Pilots from Vertical Solutions Helicopters made trip after trip to the pass with DOT crews and Valdez city officials. DOT said the good news is the water behind the avalanche appears to be receding, possibly by up to four feet. They said there’s still about 12 to 15 feet of water on some parts of the highway, though
“That’s what happens when you plug a large river like this. Unfortunately we’ve had unseasonably warm weather which has increased flows in that river,” said DOT Engineer Jason Sakalaskas. “Right now we’re estimating that river is flowing about one-third its capacity that it does during the summer when it has normal melt off, glacier and rains.

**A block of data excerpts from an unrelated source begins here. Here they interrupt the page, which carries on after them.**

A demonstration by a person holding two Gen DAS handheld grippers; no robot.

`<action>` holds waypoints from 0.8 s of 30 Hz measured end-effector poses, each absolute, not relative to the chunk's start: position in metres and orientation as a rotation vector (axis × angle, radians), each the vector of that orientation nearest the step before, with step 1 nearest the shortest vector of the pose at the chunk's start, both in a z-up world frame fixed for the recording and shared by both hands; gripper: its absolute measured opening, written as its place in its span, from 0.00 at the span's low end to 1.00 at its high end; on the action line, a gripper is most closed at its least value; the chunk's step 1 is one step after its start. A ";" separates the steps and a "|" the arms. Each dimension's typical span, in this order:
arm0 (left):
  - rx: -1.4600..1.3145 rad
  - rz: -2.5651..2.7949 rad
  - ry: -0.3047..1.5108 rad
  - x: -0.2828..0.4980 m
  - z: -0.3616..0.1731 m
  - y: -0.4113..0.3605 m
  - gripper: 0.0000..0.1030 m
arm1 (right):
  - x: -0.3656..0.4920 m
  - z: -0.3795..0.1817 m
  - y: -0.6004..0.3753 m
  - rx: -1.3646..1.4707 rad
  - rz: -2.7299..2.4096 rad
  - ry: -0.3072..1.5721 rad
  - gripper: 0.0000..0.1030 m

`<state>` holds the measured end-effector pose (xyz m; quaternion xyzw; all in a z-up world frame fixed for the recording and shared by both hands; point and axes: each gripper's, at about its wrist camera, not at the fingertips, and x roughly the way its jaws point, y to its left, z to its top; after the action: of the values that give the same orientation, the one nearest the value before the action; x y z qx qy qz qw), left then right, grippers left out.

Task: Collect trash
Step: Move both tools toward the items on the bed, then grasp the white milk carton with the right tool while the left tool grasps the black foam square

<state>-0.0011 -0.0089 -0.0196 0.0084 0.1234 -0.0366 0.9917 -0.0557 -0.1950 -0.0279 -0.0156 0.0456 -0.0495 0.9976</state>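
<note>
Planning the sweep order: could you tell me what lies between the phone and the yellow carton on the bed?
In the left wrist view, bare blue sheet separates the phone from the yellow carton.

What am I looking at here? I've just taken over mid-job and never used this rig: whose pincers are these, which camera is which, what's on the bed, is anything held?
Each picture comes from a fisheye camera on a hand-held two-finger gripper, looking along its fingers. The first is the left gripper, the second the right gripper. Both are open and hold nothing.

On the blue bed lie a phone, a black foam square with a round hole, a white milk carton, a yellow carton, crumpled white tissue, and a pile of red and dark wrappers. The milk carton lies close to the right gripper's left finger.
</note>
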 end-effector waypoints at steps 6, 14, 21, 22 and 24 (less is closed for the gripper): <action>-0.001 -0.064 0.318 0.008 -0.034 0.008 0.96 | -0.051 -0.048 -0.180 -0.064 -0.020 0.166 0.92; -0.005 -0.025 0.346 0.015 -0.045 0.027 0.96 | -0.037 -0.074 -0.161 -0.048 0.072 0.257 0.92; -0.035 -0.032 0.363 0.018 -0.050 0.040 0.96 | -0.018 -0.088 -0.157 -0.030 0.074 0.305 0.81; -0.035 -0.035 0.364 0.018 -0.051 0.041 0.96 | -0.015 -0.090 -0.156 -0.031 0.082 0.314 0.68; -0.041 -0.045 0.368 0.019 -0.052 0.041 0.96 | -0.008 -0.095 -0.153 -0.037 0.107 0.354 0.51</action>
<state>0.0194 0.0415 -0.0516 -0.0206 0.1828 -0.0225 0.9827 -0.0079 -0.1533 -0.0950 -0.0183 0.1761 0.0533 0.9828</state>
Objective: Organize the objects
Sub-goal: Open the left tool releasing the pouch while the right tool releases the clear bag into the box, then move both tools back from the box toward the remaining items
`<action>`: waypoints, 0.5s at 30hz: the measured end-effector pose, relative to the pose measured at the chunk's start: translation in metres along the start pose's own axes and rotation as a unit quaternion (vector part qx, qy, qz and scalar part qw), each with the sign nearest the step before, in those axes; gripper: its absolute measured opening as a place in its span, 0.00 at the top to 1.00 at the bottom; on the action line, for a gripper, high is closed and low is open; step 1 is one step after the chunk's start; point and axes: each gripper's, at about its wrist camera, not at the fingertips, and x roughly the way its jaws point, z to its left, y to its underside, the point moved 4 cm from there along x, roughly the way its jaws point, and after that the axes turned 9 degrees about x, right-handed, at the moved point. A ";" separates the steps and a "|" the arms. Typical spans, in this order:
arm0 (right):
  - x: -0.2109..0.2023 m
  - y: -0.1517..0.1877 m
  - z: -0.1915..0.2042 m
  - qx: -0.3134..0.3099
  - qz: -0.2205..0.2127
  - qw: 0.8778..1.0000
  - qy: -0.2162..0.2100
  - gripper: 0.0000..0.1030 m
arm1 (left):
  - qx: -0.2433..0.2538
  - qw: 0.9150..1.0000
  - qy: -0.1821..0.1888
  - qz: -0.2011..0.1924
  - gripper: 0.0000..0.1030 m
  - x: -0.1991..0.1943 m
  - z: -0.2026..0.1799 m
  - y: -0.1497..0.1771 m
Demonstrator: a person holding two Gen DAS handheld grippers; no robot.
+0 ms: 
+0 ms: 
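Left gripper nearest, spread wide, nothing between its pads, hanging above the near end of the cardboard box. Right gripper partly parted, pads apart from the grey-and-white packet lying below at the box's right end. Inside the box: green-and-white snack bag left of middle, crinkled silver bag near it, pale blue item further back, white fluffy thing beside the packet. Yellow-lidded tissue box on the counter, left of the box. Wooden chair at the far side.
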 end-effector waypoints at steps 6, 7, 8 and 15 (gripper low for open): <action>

So there’s quite a bit of water we’re dealing with there.”
Valdez City Manager John Hozey took a tour along with the police chief and fire chief to get a firsthand look at the damage.
“Wow, it’s very impressive. You don’t see that kind of snow every day. That area is very prone to avalanche, its called Snow Slide Gulch for a reason. It slides there every year, but not like this,” Hozey said.
Once cleanup crews can actually get to the site there will be at least five to 10 people working around the clock.
“It is a large volume [of snow] but we’ve got a lot of equipment and manpower to do it. So we’re thinking it will only take three, four days to remove the snow, so that’s not too bad, once we actually get to removing the snow and the water’s receded,” said Sakalaskas.
“Our biggest concern is making sure residents are taken care of on that east end for any flooding that might occur. Then just making sure our daily needs are met. Life goes on in Valdez,” Hozey said. “This is just life in the Great Land and we’ll survive.”
Hozey met with the Valdez City Council Monday night to update members on the avalanche. DOT engineers were also there to give an assessment of the situation. Hozey said everyone’s just waiting to see when the water will recede so they can decide what to do next.
DOT said the highway will be closed through at least Sunday.